▶ _What the task requires_: Leave out the images and output the records word for word.

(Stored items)

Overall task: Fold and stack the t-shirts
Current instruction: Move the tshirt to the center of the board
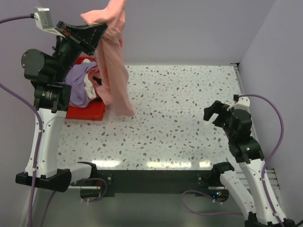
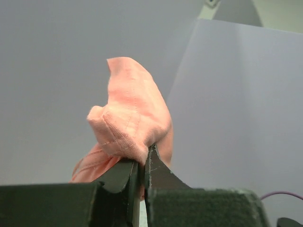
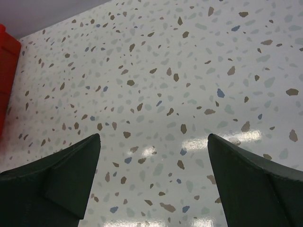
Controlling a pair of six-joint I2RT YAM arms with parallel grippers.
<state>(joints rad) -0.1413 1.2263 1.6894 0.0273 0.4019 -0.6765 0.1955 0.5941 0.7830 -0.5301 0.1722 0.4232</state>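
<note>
A salmon-pink t-shirt (image 1: pixel 113 71) hangs in a long drape from my left gripper (image 1: pixel 101 29), which is raised high at the back left and shut on a bunched fold of it (image 2: pixel 130 120). Its lower end reaches down to the table beside the red bin (image 1: pixel 85 112). A lavender t-shirt (image 1: pixel 78 87) and a white one (image 1: pixel 90 87) lie heaped in the bin. My right gripper (image 1: pixel 216 113) hovers low over the right side of the table, wide open, with only speckled tabletop (image 3: pixel 156 94) between its fingers.
The red bin's corner (image 3: pixel 5 71) shows at the left edge of the right wrist view. Grey walls close off the back and the right side of the terrazzo table (image 1: pixel 189 109).
</note>
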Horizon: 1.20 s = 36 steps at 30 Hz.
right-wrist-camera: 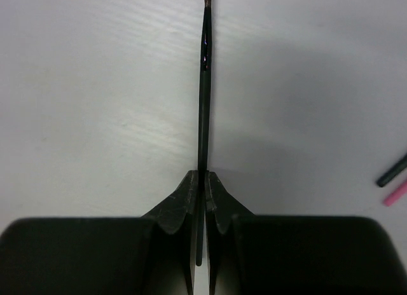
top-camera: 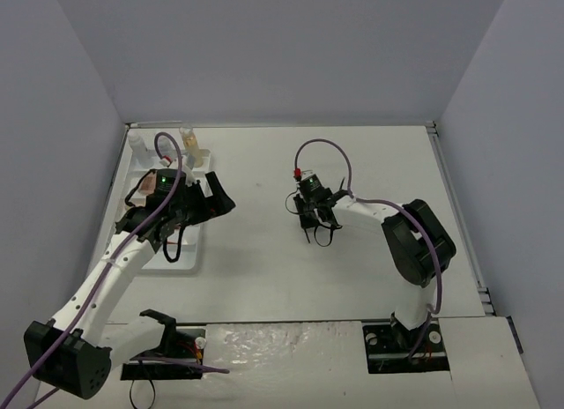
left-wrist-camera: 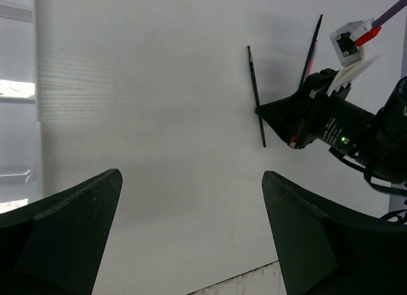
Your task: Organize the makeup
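Note:
My right gripper (right-wrist-camera: 203, 180) is shut on a thin black makeup brush (right-wrist-camera: 204, 79), which lies straight out ahead of the fingers on the white table. In the left wrist view the same brush (left-wrist-camera: 254, 79) shows pinched at its middle by the right gripper (left-wrist-camera: 262, 112). A black pencil (right-wrist-camera: 393, 170) and a pink one (right-wrist-camera: 394, 194) lie apart to the right. My left gripper (left-wrist-camera: 191, 199) hangs open above bare table beside the white tray (top-camera: 176, 255), with nothing between its fingers. Two bottles (top-camera: 138, 143) (top-camera: 189, 137) stand at the tray's far end.
Grey walls close in the table at the back and both sides. The tray's slotted edge (left-wrist-camera: 16, 85) shows at the left of the left wrist view. A purple cable (top-camera: 339, 158) loops above the right arm.

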Tool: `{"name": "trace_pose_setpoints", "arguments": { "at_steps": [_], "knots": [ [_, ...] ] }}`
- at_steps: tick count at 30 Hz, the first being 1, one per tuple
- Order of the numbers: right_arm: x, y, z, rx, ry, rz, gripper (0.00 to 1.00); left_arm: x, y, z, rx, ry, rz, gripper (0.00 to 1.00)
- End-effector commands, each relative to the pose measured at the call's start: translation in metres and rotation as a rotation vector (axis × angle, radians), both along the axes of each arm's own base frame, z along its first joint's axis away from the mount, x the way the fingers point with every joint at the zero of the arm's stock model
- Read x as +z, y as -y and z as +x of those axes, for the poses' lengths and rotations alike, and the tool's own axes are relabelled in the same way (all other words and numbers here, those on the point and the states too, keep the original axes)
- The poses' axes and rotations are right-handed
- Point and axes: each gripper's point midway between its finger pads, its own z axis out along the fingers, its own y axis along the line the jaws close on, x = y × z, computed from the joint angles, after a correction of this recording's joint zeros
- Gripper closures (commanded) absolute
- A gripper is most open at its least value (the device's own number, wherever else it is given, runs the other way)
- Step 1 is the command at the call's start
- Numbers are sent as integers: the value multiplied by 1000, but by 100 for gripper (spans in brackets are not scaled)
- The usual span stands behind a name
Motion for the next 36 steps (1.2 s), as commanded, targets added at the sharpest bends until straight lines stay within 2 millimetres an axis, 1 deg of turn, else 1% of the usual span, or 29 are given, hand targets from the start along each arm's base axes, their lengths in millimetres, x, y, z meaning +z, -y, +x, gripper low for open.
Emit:
{"name": "trace_pose_setpoints", "arguments": {
  "at_steps": [1, 4, 7, 11, 13, 16, 19, 22, 24, 27, 29, 30, 31, 33, 34, 35, 36],
  "knots": [
    [75, -62, -8, 110, 143, 215, 100, 35, 27, 22, 39, 90, -142, 10],
    [116, -94, -27, 178, 203, 357, 100, 38, 41, 25, 37, 91, -188, 10],
    [155, -116, -39, 216, 262, 506, 100, 42, 54, 29, 37, 95, -215, 11],
    [186, -131, -54, 258, 289, 645, 100, 45, 65, 32, 61, 96, -228, 23],
    [196, -138, -60, 276, 302, 674, 100, 46, 68, 34, 67, 99, -228, 28],
    [204, -145, -63, 290, 313, 701, 100, 46, 74, 35, 67, 96, -237, 31],
    [211, -149, -67, 307, 322, 723, 100, 48, 77, 37, 69, 103, -250, 37],
    [216, -151, -68, 315, 332, 730, 100, 45, 79, 39, 69, 99, -251, 54],
    [217, -151, -68, 316, 337, 733, 100, 42, 80, 39, 67, 92, -252, 68],
    [218, -150, -69, 316, 338, 736, 100, 39, 82, 39, 73, 82, -263, 83],
    [218, -150, -69, 316, 338, 738, 100, 37, 83, 40, 76, 78, -271, 96],
    [218, -150, -69, 314, 339, 736, 100, 36, 83, 40, 77, 76, -272, 99],
    [218, -150, -68, 314, 339, 734, 100, 34, 83, 39, 80, 73, -271, 100],
    [216, -148, -67, 305, 340, 722, 96, 31, 82, 39, 89, 65, -271, 100],
    [215, -147, -67, 302, 338, 716, 92, 29, 81, 38, 93, 62, -269, 100],
    [215, -146, -68, 301, 337, 711, 86, 26, 80, 38, 102, 56, -267, 100],
    [215, -143, -67, 297, 342, 703, 75, 22, 77, 38, 117, 47, -265, 100]
  ]
}}
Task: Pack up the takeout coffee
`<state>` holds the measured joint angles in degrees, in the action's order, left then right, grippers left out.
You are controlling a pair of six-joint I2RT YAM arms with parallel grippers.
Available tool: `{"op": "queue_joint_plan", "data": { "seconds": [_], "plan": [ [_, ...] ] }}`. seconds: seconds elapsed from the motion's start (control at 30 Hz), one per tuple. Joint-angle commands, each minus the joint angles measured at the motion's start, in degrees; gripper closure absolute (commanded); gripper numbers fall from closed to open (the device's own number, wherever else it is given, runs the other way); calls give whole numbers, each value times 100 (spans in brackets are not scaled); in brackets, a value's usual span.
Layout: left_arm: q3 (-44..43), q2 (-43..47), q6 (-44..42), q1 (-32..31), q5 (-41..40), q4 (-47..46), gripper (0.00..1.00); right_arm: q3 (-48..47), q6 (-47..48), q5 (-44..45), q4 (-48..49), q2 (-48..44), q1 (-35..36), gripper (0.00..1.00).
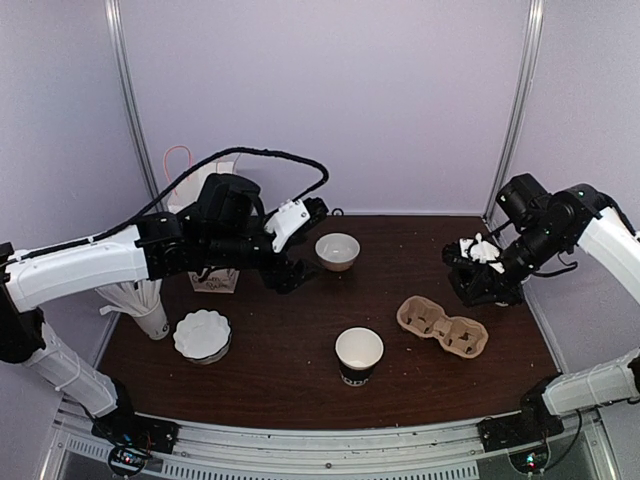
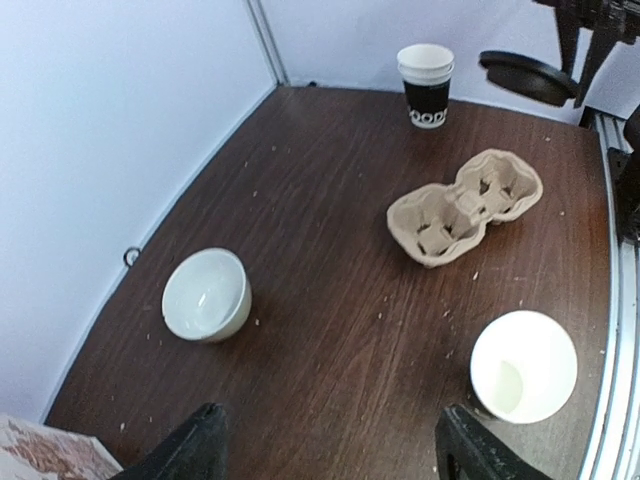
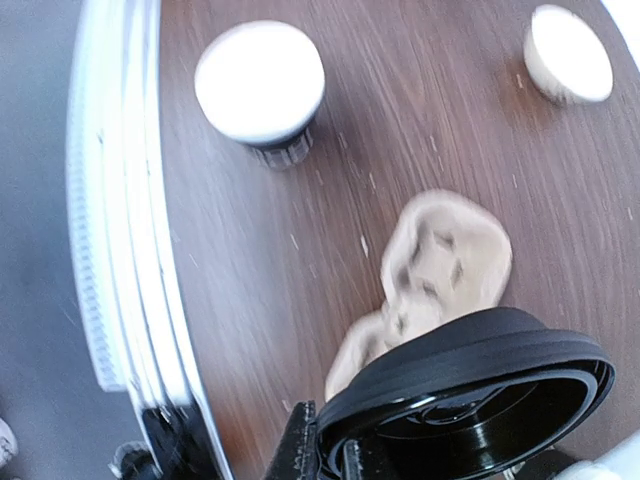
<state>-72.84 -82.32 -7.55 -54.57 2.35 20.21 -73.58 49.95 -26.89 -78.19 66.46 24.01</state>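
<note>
Plainly everything turns on the black lid point(image 3: 470, 390) and the cup it belongs to. The right gripper point(image 2: 585, 52) is pinched onto the lid's rim and carries it roughly level above the right edge of the counter point(image 1: 300, 390). In the left wrist view a black lettered cup point(image 2: 425, 85) stands upright with its white rim bare. The lid hangs just to one side of it at about rim height; how far apart they are in depth I cannot tell. I take this cup for the takeout coffee, waiting to be capped, since it is the one nearer the lid. A second lidless cup point(image 1: 358, 355) stands upright near the front edge, well apart from the lid, with the pulp carrier point(image 1: 442, 326) between them. So the right arm is the nearer one. The move calls for a short sideways shift to centre the lid over the mouth, then a straight descent along the cup's upright axis. The left gripper point(image 2: 335, 455) is spread wide and empty, near the white bowl point(image 1: 337, 250) and beside the bag point(image 1: 213, 281).
</note>
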Motion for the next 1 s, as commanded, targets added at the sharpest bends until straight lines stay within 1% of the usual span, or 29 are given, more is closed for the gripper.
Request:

▶ _Task solution_:
Overall task: Fold and stack the t-shirts
Current instruction: Move the tshirt to the center of the board
Controlling a pair of six-joint I2RT YAM arms with parallel grippers.
<state>(joints rad) -0.1413 1.2263 1.6894 0.0273 0.4019 -0.6765 0.1955 0.5941 0.7830 -0.5301 0.1722 0.4232</state>
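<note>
A salmon-pink t-shirt (image 1: pixel 113 71) hangs in a long drape from my left gripper (image 1: pixel 101 29), which is raised high at the back left and shut on a bunched fold of it (image 2: pixel 130 120). Its lower end reaches down to the table beside the red bin (image 1: pixel 85 112). A lavender t-shirt (image 1: pixel 78 87) and a white one (image 1: pixel 90 87) lie heaped in the bin. My right gripper (image 1: pixel 216 113) hovers low over the right side of the table, wide open, with only speckled tabletop (image 3: pixel 156 94) between its fingers.
The red bin's corner (image 3: pixel 5 71) shows at the left edge of the right wrist view. Grey walls close off the back and the right side of the terrazzo table (image 1: pixel 189 109).
</note>
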Horizon: 1.20 s = 36 steps at 30 Hz.
right-wrist-camera: 
top-camera: 
left-wrist-camera: 
Your task: Organize the makeup
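Note:
My right gripper (right-wrist-camera: 203, 180) is shut on a thin black makeup brush (right-wrist-camera: 204, 79), which lies straight out ahead of the fingers on the white table. In the left wrist view the same brush (left-wrist-camera: 254, 79) shows pinched at its middle by the right gripper (left-wrist-camera: 262, 112). A black pencil (right-wrist-camera: 393, 170) and a pink one (right-wrist-camera: 394, 194) lie apart to the right. My left gripper (left-wrist-camera: 191, 199) hangs open above bare table beside the white tray (top-camera: 176, 255), with nothing between its fingers. Two bottles (top-camera: 138, 143) (top-camera: 189, 137) stand at the tray's far end.
Grey walls close in the table at the back and both sides. The tray's slotted edge (left-wrist-camera: 16, 85) shows at the left of the left wrist view. A purple cable (top-camera: 339, 158) loops above the right arm.
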
Tool: `{"name": "trace_pose_setpoints", "arguments": { "at_steps": [_], "knots": [ [_, ...] ] }}`
- at_steps: tick count at 30 Hz, the first being 1, one per tuple
- Order of the numbers: right_arm: x, y, z, rx, ry, rz, gripper (0.00 to 1.00); left_arm: x, y, z, rx, ry, rz, gripper (0.00 to 1.00)
- End-effector commands, each relative to the pose measured at the call's start: translation in metres and rotation as a rotation vector (axis × angle, radians), both along the axes of each arm's own base frame, z along its first joint's axis away from the mount, x the way the fingers point with every joint at the zero of the arm's stock model
- Read x as +z, y as -y and z as +x of those axes, for the poses' lengths and rotations alike, and the tool's own axes are relabelled in the same way (all other words and numbers here, those on the point and the states too, keep the original axes)
- The poses' axes and rotations are right-handed
- Point and axes: each gripper's point midway between its finger pads, its own z axis out along the fingers, its own y axis along the line the jaws close on, x = y × z, computed from the joint angles, after a correction of this recording's joint zeros
- Gripper closures (commanded) absolute
- A gripper is most open at its least value (the device's own number, wherever else it is given, runs the other way)
- Step 1 is the command at the call's start
- Numbers are sent as integers: the value multiplied by 1000, but by 100 for gripper (spans in brackets are not scaled)
- The usual span stands behind a name
Motion for the next 36 steps (1.2 s), as commanded, targets added at the sharpest bends until straight lines stay within 2 millimetres an axis, 1 deg of turn, else 1% of the usual span, or 29 are given, hand targets from the start along each arm's base axes, their lengths in millimetres, x, y, z meaning +z, -y, +x, gripper low for open.
Emit:
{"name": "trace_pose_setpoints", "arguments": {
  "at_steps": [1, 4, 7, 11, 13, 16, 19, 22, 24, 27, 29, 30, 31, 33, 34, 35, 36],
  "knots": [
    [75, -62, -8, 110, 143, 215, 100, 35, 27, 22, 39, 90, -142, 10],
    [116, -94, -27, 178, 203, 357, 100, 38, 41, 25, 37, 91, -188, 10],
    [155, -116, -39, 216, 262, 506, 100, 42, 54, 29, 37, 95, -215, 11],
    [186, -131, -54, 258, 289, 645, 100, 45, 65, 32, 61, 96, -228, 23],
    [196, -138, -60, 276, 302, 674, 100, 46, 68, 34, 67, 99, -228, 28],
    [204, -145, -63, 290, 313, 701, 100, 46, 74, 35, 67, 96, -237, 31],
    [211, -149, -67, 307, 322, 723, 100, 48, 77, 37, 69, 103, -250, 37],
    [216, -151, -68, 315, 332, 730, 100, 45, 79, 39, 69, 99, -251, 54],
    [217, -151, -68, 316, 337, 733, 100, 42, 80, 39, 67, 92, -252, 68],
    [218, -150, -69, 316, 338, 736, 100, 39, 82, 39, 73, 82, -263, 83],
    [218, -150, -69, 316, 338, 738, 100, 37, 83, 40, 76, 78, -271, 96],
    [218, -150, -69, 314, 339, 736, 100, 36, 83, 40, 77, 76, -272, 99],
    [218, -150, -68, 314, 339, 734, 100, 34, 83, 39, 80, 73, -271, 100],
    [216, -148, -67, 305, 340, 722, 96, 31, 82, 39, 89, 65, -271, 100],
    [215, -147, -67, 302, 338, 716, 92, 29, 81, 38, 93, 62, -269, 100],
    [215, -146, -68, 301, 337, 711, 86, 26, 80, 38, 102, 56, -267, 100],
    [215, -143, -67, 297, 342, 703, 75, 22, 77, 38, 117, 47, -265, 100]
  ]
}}
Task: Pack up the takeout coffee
`<state>` holds the measured joint angles in degrees, in the action's order, left then right, grippers left out.
You are controlling a pair of six-joint I2RT YAM arms with parallel grippers.
Available tool: `{"op": "queue_joint_plan", "data": { "seconds": [_], "plan": [ [_, ...] ] }}`. seconds: seconds elapsed from the motion's start (control at 30 Hz), one per tuple. Joint-angle commands, each minus the joint angles measured at the motion's start, in degrees; gripper closure absolute (commanded); gripper numbers fall from closed to open (the device's own number, wherever else it is given, runs the other way); calls give whole numbers, each value times 100 (spans in brackets are not scaled); in brackets, a value's usual span.
Layout: left_arm: q3 (-44..43), q2 (-43..47), q6 (-44..42), q1 (-32..31), q5 (-41..40), q4 (-47..46), gripper (0.00..1.00); right_arm: q3 (-48..47), q6 (-47..48), q5 (-44..45), q4 (-48..49), q2 (-48..44), q1 (-35..36), gripper (0.00..1.00).
<state>-72.84 -82.32 -7.55 -54.57 2.35 20.21 -73.58 49.95 -26.89 -78.19 66.46 24.01</state>
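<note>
Plainly everything turns on the black lid point(image 3: 470, 390) and the cup it belongs to. The right gripper point(image 2: 585, 52) is pinched onto the lid's rim and carries it roughly level above the right edge of the counter point(image 1: 300, 390). In the left wrist view a black lettered cup point(image 2: 425, 85) stands upright with its white rim bare. The lid hangs just to one side of it at about rim height; how far apart they are in depth I cannot tell. I take this cup for the takeout coffee, waiting to be capped, since it is the one nearer the lid. A second lidless cup point(image 1: 358, 355) stands upright near the front edge, well apart from the lid, with the pulp carrier point(image 1: 442, 326) between them. So the right arm is the nearer one. The move calls for a short sideways shift to centre the lid over the mouth, then a straight descent along the cup's upright axis. The left gripper point(image 2: 335, 455) is spread wide and empty, near the white bowl point(image 1: 337, 250) and beside the bag point(image 1: 213, 281).
</note>
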Motion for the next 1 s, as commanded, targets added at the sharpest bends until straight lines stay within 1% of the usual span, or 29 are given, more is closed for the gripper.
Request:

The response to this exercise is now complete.